*TASK DETAILS*:
An acceptable answer contains each line of the material, unchanged.
[Opening RECORDED INFORMATION section]
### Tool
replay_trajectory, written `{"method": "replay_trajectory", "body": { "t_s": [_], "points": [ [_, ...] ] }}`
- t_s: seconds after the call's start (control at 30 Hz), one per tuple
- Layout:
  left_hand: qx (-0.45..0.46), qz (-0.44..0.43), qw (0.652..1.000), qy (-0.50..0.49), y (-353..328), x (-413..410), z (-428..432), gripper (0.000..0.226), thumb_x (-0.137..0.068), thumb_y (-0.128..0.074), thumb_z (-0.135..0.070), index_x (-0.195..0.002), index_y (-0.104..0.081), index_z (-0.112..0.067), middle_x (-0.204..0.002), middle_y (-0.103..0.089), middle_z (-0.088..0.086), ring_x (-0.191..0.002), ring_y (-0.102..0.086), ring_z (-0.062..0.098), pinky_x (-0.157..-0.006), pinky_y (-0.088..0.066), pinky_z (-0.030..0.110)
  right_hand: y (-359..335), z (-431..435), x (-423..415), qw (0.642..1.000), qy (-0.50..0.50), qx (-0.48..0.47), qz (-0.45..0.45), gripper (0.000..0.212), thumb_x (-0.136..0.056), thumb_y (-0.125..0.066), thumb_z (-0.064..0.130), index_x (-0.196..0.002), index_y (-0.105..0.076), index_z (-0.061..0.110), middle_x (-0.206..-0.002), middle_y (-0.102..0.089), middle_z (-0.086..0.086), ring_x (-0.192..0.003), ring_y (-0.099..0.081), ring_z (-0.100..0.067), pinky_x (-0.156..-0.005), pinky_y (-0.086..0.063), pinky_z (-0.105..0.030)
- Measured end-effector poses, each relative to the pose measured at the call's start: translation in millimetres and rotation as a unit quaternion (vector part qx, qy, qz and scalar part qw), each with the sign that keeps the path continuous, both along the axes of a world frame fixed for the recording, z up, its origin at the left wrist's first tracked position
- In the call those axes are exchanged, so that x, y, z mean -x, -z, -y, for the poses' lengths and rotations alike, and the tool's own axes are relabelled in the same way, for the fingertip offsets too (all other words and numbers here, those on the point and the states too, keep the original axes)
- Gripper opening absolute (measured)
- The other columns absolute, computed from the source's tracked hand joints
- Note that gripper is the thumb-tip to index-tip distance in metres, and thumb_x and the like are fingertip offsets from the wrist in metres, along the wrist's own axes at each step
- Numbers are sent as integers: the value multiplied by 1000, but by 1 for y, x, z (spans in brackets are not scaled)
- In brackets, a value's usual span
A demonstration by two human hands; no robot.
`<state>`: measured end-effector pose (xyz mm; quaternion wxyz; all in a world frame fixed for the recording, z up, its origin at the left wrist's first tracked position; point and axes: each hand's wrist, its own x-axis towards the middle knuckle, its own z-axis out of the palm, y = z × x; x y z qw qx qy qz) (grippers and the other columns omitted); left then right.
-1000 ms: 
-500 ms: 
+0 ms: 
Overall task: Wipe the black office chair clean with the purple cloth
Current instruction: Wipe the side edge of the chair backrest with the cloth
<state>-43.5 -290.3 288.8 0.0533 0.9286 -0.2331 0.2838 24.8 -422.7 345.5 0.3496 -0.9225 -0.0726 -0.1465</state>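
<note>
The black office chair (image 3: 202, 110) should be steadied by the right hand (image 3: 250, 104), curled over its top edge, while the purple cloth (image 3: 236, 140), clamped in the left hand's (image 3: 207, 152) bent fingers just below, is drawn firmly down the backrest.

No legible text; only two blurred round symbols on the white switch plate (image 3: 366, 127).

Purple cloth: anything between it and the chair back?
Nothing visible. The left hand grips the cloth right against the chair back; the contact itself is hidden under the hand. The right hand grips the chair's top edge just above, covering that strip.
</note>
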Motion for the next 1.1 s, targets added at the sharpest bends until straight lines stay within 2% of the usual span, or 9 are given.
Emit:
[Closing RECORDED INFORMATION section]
*RESULT OF THE TASK*:
### Tool
replay_trajectory, written `{"method": "replay_trajectory", "body": { "t_s": [_], "points": [ [_, ...] ] }}`
- t_s: seconds after the call's start (control at 30 Hz), one per tuple
- Layout:
  left_hand: qx (-0.45..0.46), qz (-0.44..0.43), qw (0.652..1.000), qy (-0.50..0.49), y (-353..328), x (-413..410), z (-428..432), gripper (0.000..0.226), thumb_x (-0.137..0.068), thumb_y (-0.128..0.074), thumb_z (-0.135..0.070), index_x (-0.195..0.002), index_y (-0.104..0.081), index_z (-0.112..0.067), middle_x (-0.204..0.002), middle_y (-0.103..0.089), middle_z (-0.088..0.086), ring_x (-0.191..0.002), ring_y (-0.102..0.086), ring_z (-0.062..0.098), pinky_x (-0.157..-0.006), pinky_y (-0.088..0.066), pinky_z (-0.030..0.110)
  right_hand: y (-359..335), z (-431..435), x (-423..415), qw (0.642..1.000), qy (-0.50..0.50), qx (-0.48..0.47), qz (-0.45..0.45), gripper (0.000..0.212), thumb_x (-0.136..0.056), thumb_y (-0.125..0.066), thumb_z (-0.064..0.130), index_x (-0.196..0.002), index_y (-0.105..0.076), index_z (-0.061..0.110), middle_x (-0.206..-0.002), middle_y (-0.102..0.089), middle_z (-0.086..0.086), ring_x (-0.192..0.003), ring_y (-0.099..0.081), ring_z (-0.100..0.067), pinky_x (-0.156..-0.005), pinky_y (-0.086..0.063), pinky_z (-0.105..0.030)
- Measured end-effector poses, each relative to the pose measured at the call's start: translation in millimetres and rotation as a unit quaternion (vector part qx, qy, qz and scalar part qw), each with the sign that keeps the path continuous, both along the axes of a world frame fixed for the recording, z up, its origin at the left wrist's first tracked position
- In the call those axes are exchanged, so that x, y, z mean -x, -z, -y, for the poses' lengths and rotations alike, and the tool's own axes are relabelled in the same way, for the fingertip offsets too (all other words and numbers here, those on the point and the states too, keep the original axes)
- Gripper opening absolute (measured)
- The other columns absolute, computed from the source's tracked hand joints
- Note that gripper is the thumb-tip to index-tip distance in metres, and thumb_x and the like are fingertip offsets from the wrist in metres, along the wrist's own axes at each step
- Numbers are sent as integers: the value multiplied by 1000, but by 1 for y, x, z (spans in brackets are not scaled)
- In brackets, a value's usual span
A demonstration by two human hands; no robot.
`<state>`: measured end-effector pose (xyz mm; quaternion wxyz; all in a world frame fixed for the recording, z up, its origin at the left wrist's first tracked position; point and axes: each hand's wrist, its own x-axis towards the middle knuckle, its own z-axis out of the palm, y = z × x; x y z qw qx qy qz) (grippers and the other columns omitted); left then right.
-1000 ms: 
-500 ms: 
+0 ms: 
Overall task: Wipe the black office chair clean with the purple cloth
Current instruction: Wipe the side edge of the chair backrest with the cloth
<state>-43.5 -290.3 288.8 0.0533 0.9286 -0.2331 0.2838 24.8 -422.7 345.5 0.3496 -0.9225 -0.0726 -0.1465</state>
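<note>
The black office chair (image 3: 202, 110) should be steadied by the right hand (image 3: 250, 104), curled over its top edge, while the purple cloth (image 3: 236, 140), clamped in the left hand's (image 3: 207, 152) bent fingers just below, is drawn firmly down the backrest.

No legible text; only two blurred round symbols on the white switch plate (image 3: 366, 127).

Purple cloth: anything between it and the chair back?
Nothing visible. The left hand grips the cloth right against the chair back; the contact itself is hidden under the hand. The right hand grips the chair's top edge just above, covering that strip.
</note>
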Motion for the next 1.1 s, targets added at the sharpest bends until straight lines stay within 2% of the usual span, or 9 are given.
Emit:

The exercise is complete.